ABOUT THIS TASK
Write out, word for word, every line in the data below from the one containing "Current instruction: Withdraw" to the one containing "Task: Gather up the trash", both of them included.

(GIVEN RECORDS begins)

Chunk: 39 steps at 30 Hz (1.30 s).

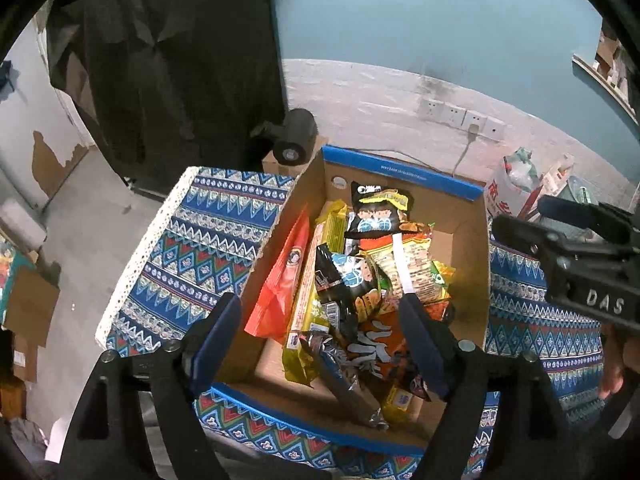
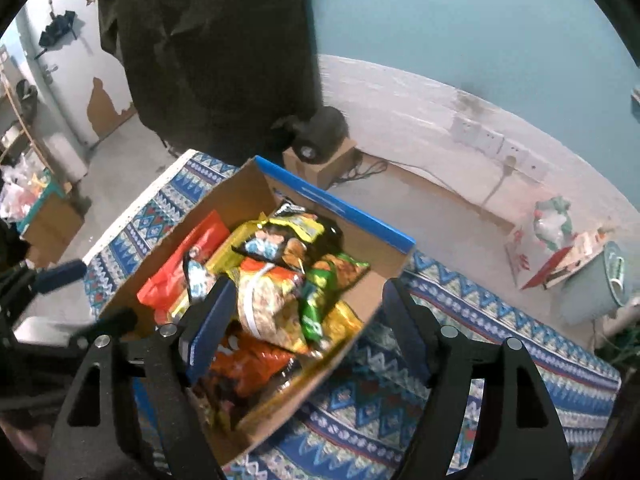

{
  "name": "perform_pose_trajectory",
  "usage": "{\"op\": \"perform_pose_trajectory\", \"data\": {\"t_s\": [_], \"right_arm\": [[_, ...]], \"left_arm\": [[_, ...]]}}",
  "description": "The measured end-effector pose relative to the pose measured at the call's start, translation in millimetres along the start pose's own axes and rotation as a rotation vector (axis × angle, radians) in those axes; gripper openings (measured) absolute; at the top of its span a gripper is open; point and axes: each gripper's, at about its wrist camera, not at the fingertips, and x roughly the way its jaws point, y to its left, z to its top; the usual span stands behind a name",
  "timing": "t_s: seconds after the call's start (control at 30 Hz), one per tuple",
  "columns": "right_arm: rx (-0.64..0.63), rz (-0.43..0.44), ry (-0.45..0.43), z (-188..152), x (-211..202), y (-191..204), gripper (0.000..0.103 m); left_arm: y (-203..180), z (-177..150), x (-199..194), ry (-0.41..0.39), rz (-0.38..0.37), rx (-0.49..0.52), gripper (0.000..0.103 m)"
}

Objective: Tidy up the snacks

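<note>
Snack packets (image 1: 360, 280) heaped loose in open blue-rimmed cardboard box (image 1: 404, 176); red packet (image 1: 284, 280) leaning against left wall.

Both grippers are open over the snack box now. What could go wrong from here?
1. The snacks are heaped loosely in the box; grabbing one packet may drag or tip its neighbours.
2. The right gripper straddles the box's near wall, so closing or lowering there could catch cardboard rather than a packet.
3. The left gripper works close beside it over the same box, so the two could collide.
</note>
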Motion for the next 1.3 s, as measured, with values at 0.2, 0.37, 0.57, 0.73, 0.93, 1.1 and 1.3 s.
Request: {"op": "perform_pose_trajectory", "data": {"t_s": [0.2, 0.37, 0.57, 0.73, 0.93, 1.1, 1.3], "right_arm": [[0.0, -0.02, -0.032, -9, -25, -2, 0.075], [-0.001, -0.037, -0.055, -15, -41, -5, 0.076], [-0.009, -0.062, -0.065, -24, -52, -6, 0.076], [-0.008, -0.068, -0.068, -27, -55, -10, 0.076], [-0.006, -0.066, -0.068, -29, -56, -12, 0.076], [-0.009, -0.062, -0.066, -27, -55, -10, 0.076], [-0.008, -0.063, -0.065, -27, -54, -8, 0.076]], "left_arm": [[-14, -1, -20, -0.05, 0.005, 0.053, 0.088], [-27, -3, -31, -0.082, 0.021, 0.104, 0.093], [-31, -4, -32, -0.077, 0.011, 0.108, 0.093], [-33, -5, -34, -0.079, 0.017, 0.111, 0.093], [-34, -5, -37, -0.09, 0.014, 0.112, 0.093], [-35, -5, -35, -0.083, 0.017, 0.112, 0.093], [-34, -5, -35, -0.08, 0.012, 0.112, 0.093]]}}
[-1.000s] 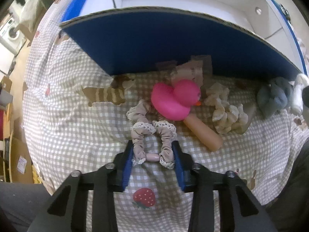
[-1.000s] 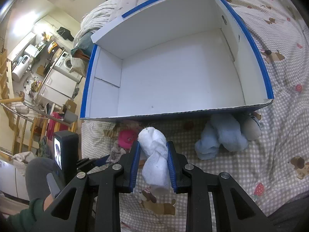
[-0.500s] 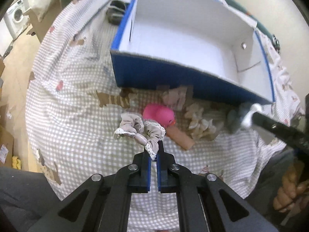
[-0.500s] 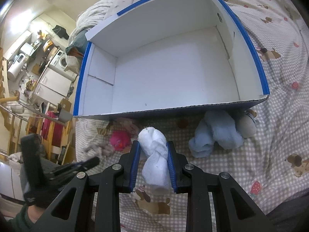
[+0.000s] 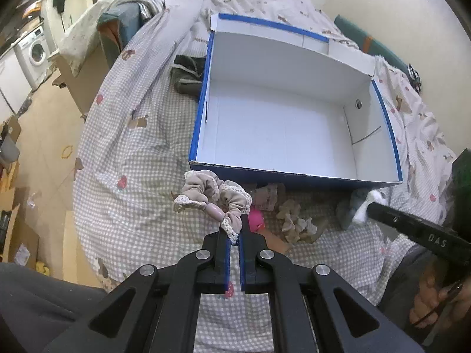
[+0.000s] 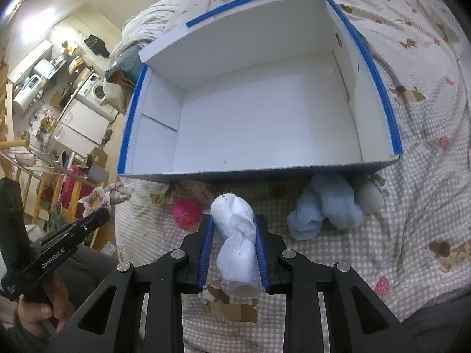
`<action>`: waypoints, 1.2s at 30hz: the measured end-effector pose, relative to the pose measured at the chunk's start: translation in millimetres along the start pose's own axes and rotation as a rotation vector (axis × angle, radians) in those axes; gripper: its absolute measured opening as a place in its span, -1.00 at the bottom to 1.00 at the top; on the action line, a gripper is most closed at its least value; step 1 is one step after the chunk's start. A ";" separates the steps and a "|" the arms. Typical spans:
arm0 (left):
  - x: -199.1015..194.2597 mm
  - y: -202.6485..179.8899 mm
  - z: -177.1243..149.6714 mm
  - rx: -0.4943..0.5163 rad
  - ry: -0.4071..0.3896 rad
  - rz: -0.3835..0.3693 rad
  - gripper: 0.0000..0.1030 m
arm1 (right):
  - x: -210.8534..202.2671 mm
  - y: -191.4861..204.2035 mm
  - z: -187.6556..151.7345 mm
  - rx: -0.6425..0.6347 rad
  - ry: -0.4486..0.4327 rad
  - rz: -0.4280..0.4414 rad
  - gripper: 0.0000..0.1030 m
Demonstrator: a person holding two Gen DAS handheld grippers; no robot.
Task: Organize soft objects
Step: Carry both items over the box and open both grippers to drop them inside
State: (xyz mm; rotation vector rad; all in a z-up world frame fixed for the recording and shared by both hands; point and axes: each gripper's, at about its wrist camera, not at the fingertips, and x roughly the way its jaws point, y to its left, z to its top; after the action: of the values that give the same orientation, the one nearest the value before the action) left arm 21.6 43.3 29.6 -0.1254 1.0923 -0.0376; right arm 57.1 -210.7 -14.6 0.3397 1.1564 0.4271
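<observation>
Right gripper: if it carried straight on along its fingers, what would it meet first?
Probably the near blue wall of the box. The right gripper, shut on the white sock, points down toward it over bare checked bedspread; depth is unclear.

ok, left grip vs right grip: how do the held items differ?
The left gripper pinches one lace-edged fold of a beige scrunchie, most of it hanging free beyond the tips. The right gripper clamps a white rolled sock across its bulk, jaws wider. The scrunchie is a loop, the sock a twisted bundle. Both are lifted, neither in the box.
</observation>
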 end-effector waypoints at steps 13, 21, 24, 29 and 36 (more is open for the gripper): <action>-0.3 -20.3 73.4 0.042 -0.074 0.026 -0.91 | -26.1 3.0 54.4 -0.032 -0.088 -0.021 -0.44; 28.2 -29.3 108.6 0.059 -0.064 0.023 -0.91 | -15.3 -0.4 91.0 -0.035 -0.127 -0.023 -0.44; 41.9 -38.2 117.1 0.075 -0.055 0.022 -0.91 | -3.8 -6.2 98.5 -0.034 -0.134 -0.029 -0.44; 65.3 -54.8 122.8 0.113 -0.036 0.018 -0.91 | 20.4 -19.8 97.2 -0.043 -0.146 -0.053 -0.44; 93.8 -65.8 119.2 0.121 -0.017 0.023 -0.91 | 38.8 -20.5 100.5 -0.070 -0.128 -0.110 -0.44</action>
State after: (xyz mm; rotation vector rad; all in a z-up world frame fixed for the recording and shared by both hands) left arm 172.6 -20.7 8.8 -0.0045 1.0713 -0.0814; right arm 166.6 -213.5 -18.5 0.2377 1.0275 0.3432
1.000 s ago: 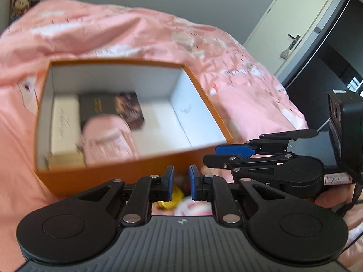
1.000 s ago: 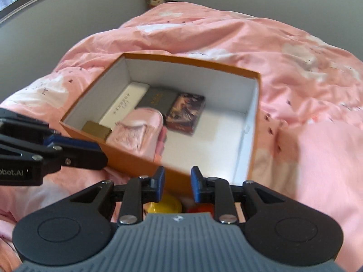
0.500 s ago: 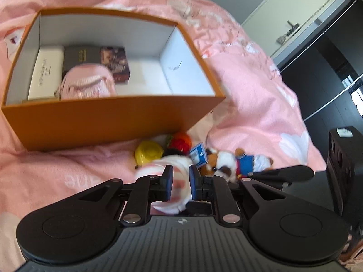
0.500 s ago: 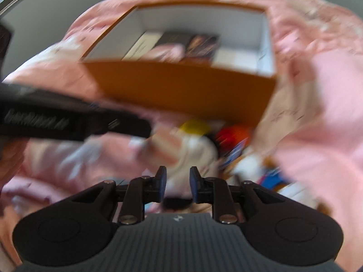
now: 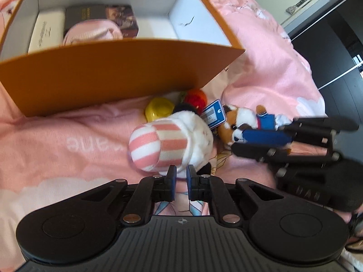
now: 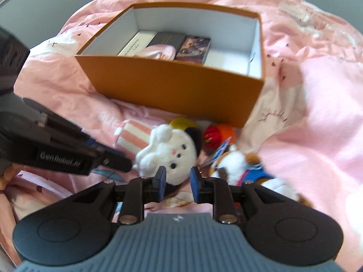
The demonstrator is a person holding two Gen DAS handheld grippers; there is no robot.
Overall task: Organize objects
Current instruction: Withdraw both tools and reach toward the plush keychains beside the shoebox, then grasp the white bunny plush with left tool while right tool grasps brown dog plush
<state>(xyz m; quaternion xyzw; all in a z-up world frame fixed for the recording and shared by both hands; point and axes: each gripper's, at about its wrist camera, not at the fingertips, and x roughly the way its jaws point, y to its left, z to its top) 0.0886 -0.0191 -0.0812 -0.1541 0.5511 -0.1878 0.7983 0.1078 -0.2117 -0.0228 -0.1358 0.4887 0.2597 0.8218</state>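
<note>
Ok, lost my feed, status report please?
Left hand-held gripper shut, empty. Right hand-held gripper shut, empty. White plush outside the orange box. Nothing blocking.

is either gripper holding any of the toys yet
No. The left gripper and the right gripper are both empty, poised just short of the white plush.

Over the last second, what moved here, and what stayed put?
Both claws dropped from over the orange box toward the toys in front of it. The left claw, shut and empty, now sits at the striped white plush; the right claw, nearly shut, holds nothing. The box, its contents and the toys stayed put.
</note>
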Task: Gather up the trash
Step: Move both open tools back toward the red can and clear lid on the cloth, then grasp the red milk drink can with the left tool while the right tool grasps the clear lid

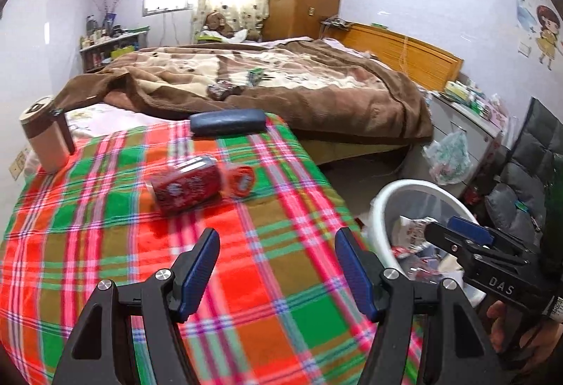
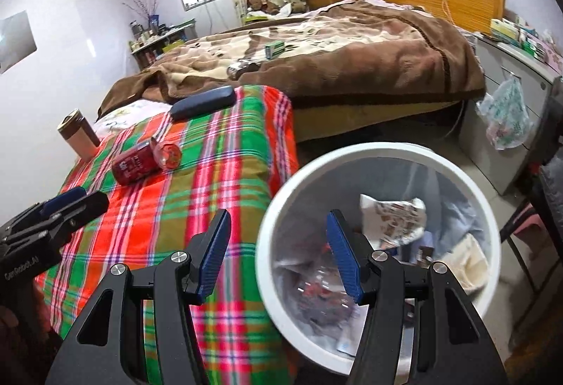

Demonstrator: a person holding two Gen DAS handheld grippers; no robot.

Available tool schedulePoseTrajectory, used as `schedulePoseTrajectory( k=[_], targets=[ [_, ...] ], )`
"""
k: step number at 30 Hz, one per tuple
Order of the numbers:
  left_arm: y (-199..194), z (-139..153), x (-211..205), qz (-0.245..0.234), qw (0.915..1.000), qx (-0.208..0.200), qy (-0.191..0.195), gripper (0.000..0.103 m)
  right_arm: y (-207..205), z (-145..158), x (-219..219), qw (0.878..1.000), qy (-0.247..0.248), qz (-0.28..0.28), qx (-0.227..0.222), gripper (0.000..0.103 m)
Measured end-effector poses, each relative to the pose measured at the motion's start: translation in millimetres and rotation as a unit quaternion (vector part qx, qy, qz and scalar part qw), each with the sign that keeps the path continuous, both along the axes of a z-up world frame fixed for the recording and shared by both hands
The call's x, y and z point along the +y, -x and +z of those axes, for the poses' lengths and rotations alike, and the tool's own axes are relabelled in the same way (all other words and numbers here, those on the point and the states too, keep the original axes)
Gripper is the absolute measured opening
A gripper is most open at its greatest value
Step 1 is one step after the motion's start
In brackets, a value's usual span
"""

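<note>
A red drink can (image 1: 184, 188) lies on its side on the plaid cloth (image 1: 105, 262), with a red crumpled wrapper (image 1: 242, 181) beside it. Both show in the right wrist view: can (image 2: 133, 164), wrapper (image 2: 169, 155). My left gripper (image 1: 276, 267) is open and empty, above the cloth, short of the can. A white trash bin (image 2: 281, 205) with a clear liner holds several wrappers. My right gripper (image 2: 278, 251) is open and empty, over the bin's left rim. In the left wrist view it (image 1: 454, 230) hangs over the bin (image 1: 383, 205).
A dark glasses case (image 1: 227, 120) lies at the cloth's far edge. A beige mug (image 1: 44, 139) stands at the left. The bed with a brown blanket (image 1: 281, 82) carries a dark wrapper (image 1: 223, 90) and a green box (image 2: 274, 49). A plastic bag (image 2: 506, 117) hangs on a cabinet.
</note>
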State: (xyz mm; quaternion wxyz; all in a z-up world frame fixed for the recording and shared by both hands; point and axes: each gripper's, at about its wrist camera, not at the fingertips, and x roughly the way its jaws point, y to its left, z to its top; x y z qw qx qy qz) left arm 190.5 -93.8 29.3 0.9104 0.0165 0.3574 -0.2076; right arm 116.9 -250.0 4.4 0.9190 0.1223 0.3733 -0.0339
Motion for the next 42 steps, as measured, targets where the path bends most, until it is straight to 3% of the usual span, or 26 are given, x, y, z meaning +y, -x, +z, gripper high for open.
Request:
schedulePoseTrajectory(
  k=[8,15,21,26,34,42],
  targets=[
    [-39,-8,44,0.035,0.9993,0.007,-0.012,0.068,-28,-3,26,1.0,0.001,0.03,0.007,0.058],
    [-66,-15,59,0.034,0.9989,0.005,-0.031,0.068,-53,-7,45,0.998,-0.001,0.053,0.015,0.058],
    [-90,-23,59,0.006,0.9988,0.0,-0.048,0.069,-77,-13,54,0.997,-0.017,0.07,0.027,0.058],
    [-114,-33,55,-0.014,0.9982,0.005,-0.058,0.069,-98,-18,66,0.996,0.0,0.079,0.036,0.058],
    [-143,-52,37,-0.075,0.9914,0.008,-0.106,0.07,-121,-25,67,0.995,-0.018,0.088,0.047,0.058],
    [-162,-68,31,-0.101,0.9898,0.033,-0.095,0.07,-130,-29,66,0.995,-0.031,0.085,0.051,0.058]
  ],
)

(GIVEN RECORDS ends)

FINAL ANSWER
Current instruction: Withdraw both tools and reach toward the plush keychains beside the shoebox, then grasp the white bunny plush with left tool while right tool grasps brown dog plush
<state>(xyz m; quaternion xyzw; all in a z-up world frame fixed for the recording and shared by both hands; point and axes: each gripper's, at about its wrist camera, not at the fingertips, and x roughly the way its jaws point, y to its left, z to its top) 0.0886 -0.0191 -0.0812 -0.1541 0.5511 -0.1878 0.7983 0.1078 -0.2117 -0.0228 -0.1358 0.4887 0.2597 0.8218</state>
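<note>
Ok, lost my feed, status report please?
Left hand-held gripper shut, empty. Right hand-held gripper shut, empty. White plush outside the orange box. Nothing blocking.

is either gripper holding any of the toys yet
No. The left gripper and the right gripper are both empty, poised just short of the white plush.

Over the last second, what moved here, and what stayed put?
Both claws dropped from over the orange box toward the toys in front of it. The left claw, shut and empty, now sits at the striped white plush; the right claw, nearly shut, holds nothing. The box, its contents and the toys stayed put.
</note>
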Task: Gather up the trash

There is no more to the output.